> What needs to be done
From the data, return each line holding the word "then".

[Data excerpt — start]

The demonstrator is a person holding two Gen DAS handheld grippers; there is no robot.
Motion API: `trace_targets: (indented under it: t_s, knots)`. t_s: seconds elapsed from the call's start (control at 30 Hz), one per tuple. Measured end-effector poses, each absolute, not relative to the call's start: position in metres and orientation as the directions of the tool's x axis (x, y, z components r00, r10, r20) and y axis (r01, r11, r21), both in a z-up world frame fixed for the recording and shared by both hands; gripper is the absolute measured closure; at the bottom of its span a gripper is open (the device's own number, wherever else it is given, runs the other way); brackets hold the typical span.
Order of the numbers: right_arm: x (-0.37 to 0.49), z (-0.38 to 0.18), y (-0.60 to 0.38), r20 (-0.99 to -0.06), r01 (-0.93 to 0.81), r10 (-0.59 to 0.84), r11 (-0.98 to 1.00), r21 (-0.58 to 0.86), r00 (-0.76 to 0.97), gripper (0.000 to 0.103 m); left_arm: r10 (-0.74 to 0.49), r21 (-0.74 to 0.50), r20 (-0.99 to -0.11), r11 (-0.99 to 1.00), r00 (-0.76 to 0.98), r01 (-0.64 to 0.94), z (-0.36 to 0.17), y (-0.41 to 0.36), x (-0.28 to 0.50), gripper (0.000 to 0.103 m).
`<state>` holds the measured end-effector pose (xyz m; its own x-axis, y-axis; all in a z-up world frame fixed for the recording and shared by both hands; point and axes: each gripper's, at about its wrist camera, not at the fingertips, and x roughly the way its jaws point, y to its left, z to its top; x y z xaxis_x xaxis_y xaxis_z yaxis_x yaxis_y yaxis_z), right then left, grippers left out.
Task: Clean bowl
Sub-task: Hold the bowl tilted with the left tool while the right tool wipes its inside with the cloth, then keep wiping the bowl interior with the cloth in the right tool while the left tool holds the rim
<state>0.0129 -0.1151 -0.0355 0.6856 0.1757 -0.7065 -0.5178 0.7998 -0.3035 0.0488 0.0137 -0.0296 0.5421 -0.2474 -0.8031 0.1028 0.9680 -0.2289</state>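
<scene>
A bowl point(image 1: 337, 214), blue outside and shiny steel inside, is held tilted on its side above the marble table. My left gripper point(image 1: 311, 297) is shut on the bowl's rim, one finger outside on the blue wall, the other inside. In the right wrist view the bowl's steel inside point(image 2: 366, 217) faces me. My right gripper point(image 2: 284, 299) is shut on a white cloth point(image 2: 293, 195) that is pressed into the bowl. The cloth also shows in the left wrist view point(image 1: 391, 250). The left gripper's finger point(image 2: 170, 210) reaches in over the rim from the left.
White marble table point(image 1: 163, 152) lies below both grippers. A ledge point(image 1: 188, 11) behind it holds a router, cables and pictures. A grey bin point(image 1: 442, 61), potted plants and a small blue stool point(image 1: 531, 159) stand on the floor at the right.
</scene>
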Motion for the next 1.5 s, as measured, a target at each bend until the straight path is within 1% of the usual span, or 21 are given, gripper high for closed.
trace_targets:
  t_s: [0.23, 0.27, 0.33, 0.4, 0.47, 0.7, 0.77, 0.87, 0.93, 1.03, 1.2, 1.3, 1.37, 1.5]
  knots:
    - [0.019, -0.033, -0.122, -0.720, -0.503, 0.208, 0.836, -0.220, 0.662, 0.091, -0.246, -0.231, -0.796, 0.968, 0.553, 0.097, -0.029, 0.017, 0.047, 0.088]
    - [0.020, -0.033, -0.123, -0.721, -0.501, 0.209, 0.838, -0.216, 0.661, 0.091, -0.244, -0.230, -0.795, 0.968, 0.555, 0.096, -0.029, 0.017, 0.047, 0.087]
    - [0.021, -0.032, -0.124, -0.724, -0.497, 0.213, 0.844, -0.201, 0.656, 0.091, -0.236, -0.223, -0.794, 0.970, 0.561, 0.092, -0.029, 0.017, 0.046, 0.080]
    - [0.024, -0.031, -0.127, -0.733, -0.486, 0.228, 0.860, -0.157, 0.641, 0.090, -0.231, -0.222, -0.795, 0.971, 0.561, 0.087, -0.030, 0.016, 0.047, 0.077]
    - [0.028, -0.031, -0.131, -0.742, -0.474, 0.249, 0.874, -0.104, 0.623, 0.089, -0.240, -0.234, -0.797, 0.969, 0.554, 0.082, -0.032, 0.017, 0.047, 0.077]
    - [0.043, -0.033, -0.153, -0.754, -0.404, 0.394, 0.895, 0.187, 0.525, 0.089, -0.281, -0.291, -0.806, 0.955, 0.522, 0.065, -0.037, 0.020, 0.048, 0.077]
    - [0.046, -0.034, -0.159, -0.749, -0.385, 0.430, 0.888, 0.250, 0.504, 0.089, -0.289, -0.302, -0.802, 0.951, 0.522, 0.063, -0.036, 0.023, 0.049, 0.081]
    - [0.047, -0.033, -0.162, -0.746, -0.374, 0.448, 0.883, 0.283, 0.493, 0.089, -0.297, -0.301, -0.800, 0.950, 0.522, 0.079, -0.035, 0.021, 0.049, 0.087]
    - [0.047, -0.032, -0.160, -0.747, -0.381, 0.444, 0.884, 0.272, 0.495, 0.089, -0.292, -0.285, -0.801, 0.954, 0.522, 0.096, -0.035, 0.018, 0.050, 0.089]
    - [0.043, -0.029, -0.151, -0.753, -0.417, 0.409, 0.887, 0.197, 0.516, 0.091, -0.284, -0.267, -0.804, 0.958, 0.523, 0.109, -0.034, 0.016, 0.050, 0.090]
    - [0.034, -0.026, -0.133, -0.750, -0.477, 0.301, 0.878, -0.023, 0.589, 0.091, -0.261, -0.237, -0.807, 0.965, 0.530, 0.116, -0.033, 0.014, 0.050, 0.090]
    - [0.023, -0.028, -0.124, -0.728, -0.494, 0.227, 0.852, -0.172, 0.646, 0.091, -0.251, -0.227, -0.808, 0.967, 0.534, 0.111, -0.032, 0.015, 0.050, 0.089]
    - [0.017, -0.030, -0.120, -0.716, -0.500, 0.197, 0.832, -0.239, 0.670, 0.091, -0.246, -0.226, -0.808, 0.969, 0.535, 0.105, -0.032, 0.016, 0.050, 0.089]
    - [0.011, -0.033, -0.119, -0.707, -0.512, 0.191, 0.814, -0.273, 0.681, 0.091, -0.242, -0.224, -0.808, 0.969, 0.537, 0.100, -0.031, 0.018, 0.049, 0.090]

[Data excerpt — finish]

> Task answer
`<state>` holds the measured end-effector pose (xyz m; its own x-axis, y-axis; all in a z-up world frame fixed for the recording and shared by both hands; point and axes: each gripper's, at about its wrist camera, not at the fingertips, and x roughly the way its jaws point, y to its left, z to its top; x y z xaxis_x xaxis_y xaxis_z yaxis_x yaxis_y yaxis_z), right then left, grippers left out.
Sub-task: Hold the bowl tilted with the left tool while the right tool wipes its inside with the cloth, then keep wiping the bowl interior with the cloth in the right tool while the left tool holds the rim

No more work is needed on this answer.